Assignment
Where the string "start" occurs in the material below, report the whole line.

Dataset section
BEGIN

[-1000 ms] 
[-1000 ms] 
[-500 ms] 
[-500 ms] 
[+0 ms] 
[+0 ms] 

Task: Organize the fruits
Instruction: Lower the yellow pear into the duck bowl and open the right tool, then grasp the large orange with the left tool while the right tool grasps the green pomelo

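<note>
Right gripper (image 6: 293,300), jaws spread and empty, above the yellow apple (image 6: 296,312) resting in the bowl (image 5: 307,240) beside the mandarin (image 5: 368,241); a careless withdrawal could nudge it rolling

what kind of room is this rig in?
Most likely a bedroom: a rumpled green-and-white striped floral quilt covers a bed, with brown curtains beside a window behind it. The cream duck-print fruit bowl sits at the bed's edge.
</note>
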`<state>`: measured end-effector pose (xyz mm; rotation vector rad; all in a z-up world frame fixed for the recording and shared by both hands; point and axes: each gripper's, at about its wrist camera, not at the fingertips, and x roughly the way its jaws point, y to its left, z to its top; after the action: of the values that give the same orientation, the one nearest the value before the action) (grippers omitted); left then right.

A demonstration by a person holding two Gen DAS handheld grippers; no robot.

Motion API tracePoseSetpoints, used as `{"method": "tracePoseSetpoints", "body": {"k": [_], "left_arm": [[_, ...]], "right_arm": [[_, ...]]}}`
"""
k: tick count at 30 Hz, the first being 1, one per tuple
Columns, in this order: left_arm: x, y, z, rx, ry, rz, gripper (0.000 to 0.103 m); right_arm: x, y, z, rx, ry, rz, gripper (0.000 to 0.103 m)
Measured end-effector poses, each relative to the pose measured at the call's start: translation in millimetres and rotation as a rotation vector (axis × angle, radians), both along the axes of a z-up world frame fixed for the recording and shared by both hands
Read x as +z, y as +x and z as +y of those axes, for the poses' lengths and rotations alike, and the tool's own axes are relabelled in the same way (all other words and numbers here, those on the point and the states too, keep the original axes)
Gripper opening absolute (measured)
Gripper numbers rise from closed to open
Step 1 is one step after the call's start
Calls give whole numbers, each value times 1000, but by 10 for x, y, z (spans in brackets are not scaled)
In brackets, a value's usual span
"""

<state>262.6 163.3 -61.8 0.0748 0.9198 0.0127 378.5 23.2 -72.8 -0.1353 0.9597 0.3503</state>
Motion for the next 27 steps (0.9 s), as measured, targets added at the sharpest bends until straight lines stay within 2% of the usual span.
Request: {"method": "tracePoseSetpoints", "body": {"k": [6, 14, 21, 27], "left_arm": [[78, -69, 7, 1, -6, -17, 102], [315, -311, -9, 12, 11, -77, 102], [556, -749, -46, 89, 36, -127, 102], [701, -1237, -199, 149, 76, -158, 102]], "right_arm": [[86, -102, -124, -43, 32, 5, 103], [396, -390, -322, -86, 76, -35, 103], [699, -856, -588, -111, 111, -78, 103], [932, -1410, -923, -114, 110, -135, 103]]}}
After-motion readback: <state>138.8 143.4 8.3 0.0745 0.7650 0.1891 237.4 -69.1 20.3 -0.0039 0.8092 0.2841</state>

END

Answer to the exercise
Measured end-effector poses, each relative to the pose measured at the call's start: translation in millimetres and rotation as a rotation vector (axis × angle, radians), both along the axes of a z-up world frame fixed for the recording and shared by both hands
Step 1 is one step after the call's start

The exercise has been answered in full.